Advanced Engine Features go deeper: custom engine plugins with parse listeners, CommandInterceptor for cross-cutting concerns, process migration between definition versions, multi-tenancy with tenant identifiers, and the BPMN Model API for both reading and generating process models programmatically.

Platform Integration examples demonstrate running Operaton outside of Spring Boot — embedded in Quarkus/CDI, or as a process-application WAR deployed into the shared operaton/tomcat or operaton/wildfly distribution images.

Use Cases are end-to-end scenario examples that combine multiple features into realistic workflows: an employee leave-request process with timer escalation, a loan-application process using DMN risk assessment and Spring Mail, an IT incident-management process with signal and timer boundary events, and an order-fulfillment process with error boundaries, async continuation, and compensation.

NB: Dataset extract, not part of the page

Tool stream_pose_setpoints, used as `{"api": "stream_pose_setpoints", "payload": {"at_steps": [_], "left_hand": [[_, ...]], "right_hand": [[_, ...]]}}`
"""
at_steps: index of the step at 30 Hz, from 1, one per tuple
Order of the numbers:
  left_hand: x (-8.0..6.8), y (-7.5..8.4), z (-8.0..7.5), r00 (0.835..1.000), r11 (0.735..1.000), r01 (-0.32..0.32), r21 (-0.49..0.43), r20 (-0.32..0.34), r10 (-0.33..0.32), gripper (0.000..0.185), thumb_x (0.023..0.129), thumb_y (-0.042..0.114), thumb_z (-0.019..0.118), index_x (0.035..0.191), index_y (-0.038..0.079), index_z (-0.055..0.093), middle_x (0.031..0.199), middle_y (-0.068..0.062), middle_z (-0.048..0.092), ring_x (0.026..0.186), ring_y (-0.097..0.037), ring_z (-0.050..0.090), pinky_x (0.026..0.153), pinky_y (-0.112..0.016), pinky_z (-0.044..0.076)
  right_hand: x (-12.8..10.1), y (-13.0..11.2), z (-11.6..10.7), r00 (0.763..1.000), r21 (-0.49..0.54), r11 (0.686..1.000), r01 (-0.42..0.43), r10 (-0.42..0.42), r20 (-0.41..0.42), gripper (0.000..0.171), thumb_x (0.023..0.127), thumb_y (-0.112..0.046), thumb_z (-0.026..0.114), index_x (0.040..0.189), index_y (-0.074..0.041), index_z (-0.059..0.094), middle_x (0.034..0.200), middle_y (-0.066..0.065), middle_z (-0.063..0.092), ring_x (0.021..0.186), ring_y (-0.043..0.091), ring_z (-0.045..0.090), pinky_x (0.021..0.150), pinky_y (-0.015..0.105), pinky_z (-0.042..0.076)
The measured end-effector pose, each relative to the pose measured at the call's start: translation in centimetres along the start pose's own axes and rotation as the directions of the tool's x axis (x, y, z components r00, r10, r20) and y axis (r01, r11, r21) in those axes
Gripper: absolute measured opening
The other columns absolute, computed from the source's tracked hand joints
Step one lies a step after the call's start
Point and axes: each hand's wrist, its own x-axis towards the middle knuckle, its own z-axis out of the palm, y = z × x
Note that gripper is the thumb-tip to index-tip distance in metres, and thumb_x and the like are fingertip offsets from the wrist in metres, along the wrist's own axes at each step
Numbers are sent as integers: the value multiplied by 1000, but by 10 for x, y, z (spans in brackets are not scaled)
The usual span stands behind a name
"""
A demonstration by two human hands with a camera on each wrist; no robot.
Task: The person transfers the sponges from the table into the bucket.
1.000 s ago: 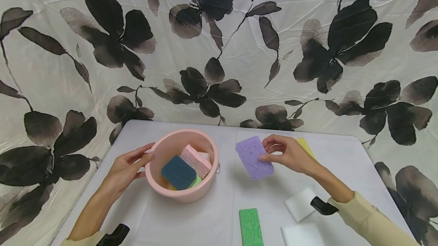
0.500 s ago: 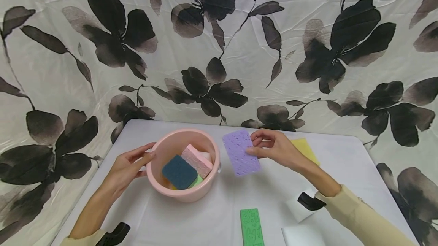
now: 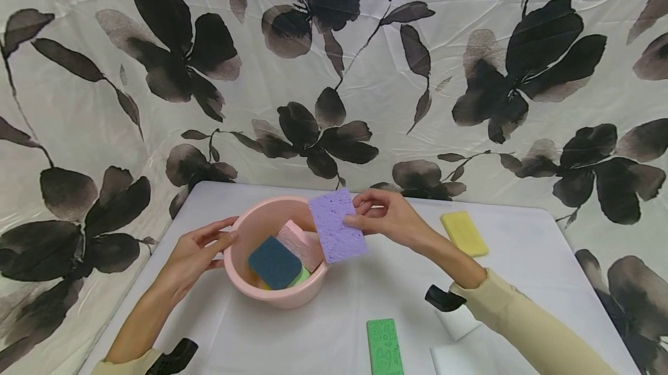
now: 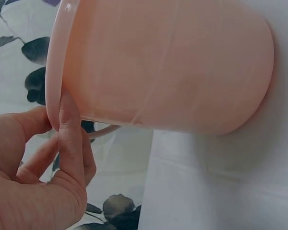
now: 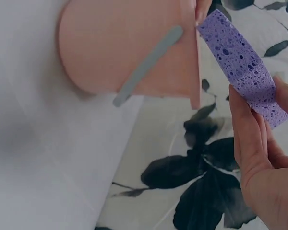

Why This Matters for the Community

One of the most common questions from teams evaluating Operaton — or migrating from Camunda 7 CE — is: “Where do I start?” Until now, the answer required assembling pieces from documentation, blog posts, and older community examples that may not reflect the current API.

operaton-examples closes that gap. Every example is verified against the current release (2.1.1) and maintained as part of the project’s CI pipeline, so they stay current as Operaton evolves.